Ya en la Teogonía de Hesíodo, las distintas razas de hombres (oro, plata, bronces…), que se suceden unas a otras, se condenan por su hybris: desmesura, orgullo sobrehumano, exceso impropio del hombre. Y el historiador Heródoto nos hará ver cómo la divinidad fulmina con sus rayos a los seres que sobresalen demasiado, sin permitir que se jacten de su condición, al igual que lanza sus rayos contra los más altos edficios y los más altos árboles.
El libro del Génesis, capítulo 3, nos cuenta cómo Adán y Eva, no contentos con ser imagen de Dios, tentados por la serpiente, quisieron ser como dioses y comieron del árbol del conocimiento del bien y del mal. Asimismo, el profeta Ezequiel (28, 2-9) cuenta una historia similar en su condena del príncipe de la antigua y próspera ciudad de Tiro. Su éxito en el comercio le condujo a tener una alta opinión de si mismo, lo que provocó violencia y explotación en sus dominios, le llevó a la perdición hasta perecer en manos de sus ejecutores: Porque tu corazón es orgulloso / y hayas dicho «Soy un dios, / me siento en la sede de los dioses, / en el corazón de los mares», / eres un solo mortal, no un dios, /aunque compares tu mente /con la mente de un dios.
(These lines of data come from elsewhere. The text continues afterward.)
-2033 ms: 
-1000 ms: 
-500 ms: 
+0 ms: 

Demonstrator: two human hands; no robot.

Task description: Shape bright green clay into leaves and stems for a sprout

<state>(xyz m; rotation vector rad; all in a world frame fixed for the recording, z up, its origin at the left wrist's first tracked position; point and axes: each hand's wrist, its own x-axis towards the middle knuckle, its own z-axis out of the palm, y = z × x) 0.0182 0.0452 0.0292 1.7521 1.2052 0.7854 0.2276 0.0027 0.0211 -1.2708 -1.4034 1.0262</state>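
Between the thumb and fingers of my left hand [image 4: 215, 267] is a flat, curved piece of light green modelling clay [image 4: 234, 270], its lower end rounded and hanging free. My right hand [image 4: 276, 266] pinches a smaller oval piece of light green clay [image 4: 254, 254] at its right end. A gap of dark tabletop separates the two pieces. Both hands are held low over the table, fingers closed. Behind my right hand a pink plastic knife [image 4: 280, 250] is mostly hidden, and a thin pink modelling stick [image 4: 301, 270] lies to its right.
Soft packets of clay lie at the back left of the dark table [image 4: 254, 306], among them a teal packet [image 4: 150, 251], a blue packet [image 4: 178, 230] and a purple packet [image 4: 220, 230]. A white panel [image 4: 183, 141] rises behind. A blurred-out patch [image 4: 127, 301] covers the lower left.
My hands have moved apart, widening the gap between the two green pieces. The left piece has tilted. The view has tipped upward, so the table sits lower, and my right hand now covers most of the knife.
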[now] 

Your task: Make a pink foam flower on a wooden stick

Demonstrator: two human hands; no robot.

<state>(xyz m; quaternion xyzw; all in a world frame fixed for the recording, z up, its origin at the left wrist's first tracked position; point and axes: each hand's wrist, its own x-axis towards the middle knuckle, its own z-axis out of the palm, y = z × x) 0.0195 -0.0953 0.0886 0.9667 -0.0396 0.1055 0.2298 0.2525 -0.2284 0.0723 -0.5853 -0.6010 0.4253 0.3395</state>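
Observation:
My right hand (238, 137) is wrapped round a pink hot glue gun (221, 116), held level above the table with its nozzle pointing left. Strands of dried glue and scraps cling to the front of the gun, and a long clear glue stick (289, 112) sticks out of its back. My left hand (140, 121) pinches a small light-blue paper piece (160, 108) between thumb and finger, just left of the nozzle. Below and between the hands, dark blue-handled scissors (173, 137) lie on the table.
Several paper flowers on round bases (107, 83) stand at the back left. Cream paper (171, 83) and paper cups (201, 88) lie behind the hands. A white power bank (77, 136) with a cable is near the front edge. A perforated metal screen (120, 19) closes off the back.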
La hybris, aunque es el exceso, la desmesura mayor del hombre público, su pecado (en lenguaje religoso) por excelencia, apenas tiene entrada en el vocabulario político. Sería seguramente demasiado fuerte aceptarla, darla por existente, autoacusarse de tan inhumano delito. En cambio, una las virtudes opuestas a la hybris, la humildad, que denota el humus, la tierra, el suelo de la realidad y de la limitación humana, y que durante siglos estuvo arrinconada como virtud pasiva, propia de espíritus raquíticos, casi inhumanos por defecto, tiene desde hace tiempo una buena entrada y una cabal aceptación entre los progresistas, como virtud media aristotélica, entre el orgullo del superhombre (la hybris) y la falta de autoestima, de hombría moral. Al menos, teóricamente, porque entre los hombres atacados por la hybris raros son en verdad los casos de las conversiones a la humildad.